This afternoon the President held a town hall with 115 young leaders from more than 40 countries across Africa -- it was the kind of White House event under this President that surprises you, catching you off guard with its honesty.
For those interested in Africa and its development, or for that matter this President's engagement with not just heads of state, but with people all over the world, the video is well worth watching (for info on America's diplomatic progress see our fact sheet as well). Here's the transcript of the final Q&A:
Q Good afternoon, Mr. President, your excellencies. I am from Somalia. I came all the way here with one question, and that is, living in conflict in a country that has confused the whole world, and being part of the diaspora that went back to risk our lives in order to make Somalia a better place, especially with what we’re going through right now -- how much support do we expect from the U.S.? And not support just in terms of financially or aid, but support as an ear, as a friend, as somebody who hears and listens to those of us who are putting our lives and our families at risk to defend humanity.
THE PRESIDENT: Well, I think you will have enormous support from the people of the United States when it comes to trying to create a structure and framework in Somalia that works for the Somali people.
Now, the history of Somalia over the last 20 years has been equally heartbreaking, if not more so. You have not had a effective, functioning government that can provide basic services. It’s been rife with conflict. And now the entire region is threatened because of radical extremists who have taken root in Somalia, taking advantage of what they perceive to be a failing state, to use that as a base to launch attacks, most recently in Uganda.
And obviously the United States expresses its deepest condolences to the lives that were lost in Kampala -- at the very moment of the World Cup. And it offered two contrasting visions. You have this wonderful, joyous celebration in South Africa at the same time as you have a terrorist explosion in Kampala.
So we desperately want Somalia to succeed. And this is another example of where our interests intersect. If you have extremist organizations taking root in Somalia, ultimately that can threaten the United States as well as Uganda, as well as Kenya, as well as the entire region.
So right now you’ve got a transitional government that is making some efforts. I don’t think anybody expects Somalia anytime in the next few years to suddenly be transformed into a model democracy. Whatever governance structures take place in Somalia have to be aware of the tribal and traditional structures and clan structures that exist within Somalia. But certainly what we can do is create a situation where people -- young people are not carrying around rifles, shooting each other on the streets. And we want to be a partner with Somalia in that effort, and we will continue to do so.
And some of it is financial, some of it is developmental, some of it is being able to help basic infrastructure. In some cases, we may try to find a portion of the country that is relatively stable and start work there to create a model that the rest of the country can then look at and say, this is a different path than the one that we’re taking right now.

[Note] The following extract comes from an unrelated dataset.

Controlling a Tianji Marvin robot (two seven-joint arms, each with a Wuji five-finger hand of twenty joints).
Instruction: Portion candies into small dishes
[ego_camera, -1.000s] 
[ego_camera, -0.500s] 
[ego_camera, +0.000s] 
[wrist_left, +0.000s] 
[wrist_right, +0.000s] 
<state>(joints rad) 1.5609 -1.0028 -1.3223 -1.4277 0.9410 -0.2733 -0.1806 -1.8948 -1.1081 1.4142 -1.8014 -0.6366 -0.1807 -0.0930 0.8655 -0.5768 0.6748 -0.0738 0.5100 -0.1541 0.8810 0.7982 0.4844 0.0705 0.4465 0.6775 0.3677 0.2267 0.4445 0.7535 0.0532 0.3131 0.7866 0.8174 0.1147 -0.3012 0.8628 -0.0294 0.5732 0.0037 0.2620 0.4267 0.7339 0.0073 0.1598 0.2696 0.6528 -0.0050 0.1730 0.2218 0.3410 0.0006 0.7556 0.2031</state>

But in the end, I think that this metaphor of the success of the World Cup and the bombing shows that each of you are going to be confronted with two paths. There’s going to be a path that takes us into a direction of more conflict, more bloodshed, less economic development, continued poverty even as the rest of the world races ahead -- or there’s a vision in which people come together for the betterment and development of their own country.
And for all the great promise that’s been fulfilled over the last 50 years, I want you to understand -- because I think it’s important for us to be honest with ourselves -- Africa has also missed huge opportunities for too long. And I’ll just give you one example.
When my father traveled to the United States and got his degree in the early ’60s, the GDP of Kenya was actually on partner, maybe actually higher than the GDP of South Korea. Think about that. All right? So when I was born, Kenya per capita might have been wealthier than South Korea. Now it’s not even close. Well, that’s 50 years that was lost in terms of opportunities. When it comes to natural resources, when it comes to the talent and potential of the people, there’s no reason why Kenya shouldn’t have been on that same trajectory.
And so 50 years from now, when you look back you want to make sure that the continent hasn’t missed those opportunities as well. We want to make sure of that as well. And the United States wants to listen to you and work with you. And so when you go back and you talk to your friends and you say, what was the main message the President had -- we are rooting for your success, and we want to work with you to achieve that success, but ultimately success is going to be in your hands. And being a partner means that we can be there by your side, but we can’t do it for you.
Okay, thank you very much, everybody. Thank you. (Applause.)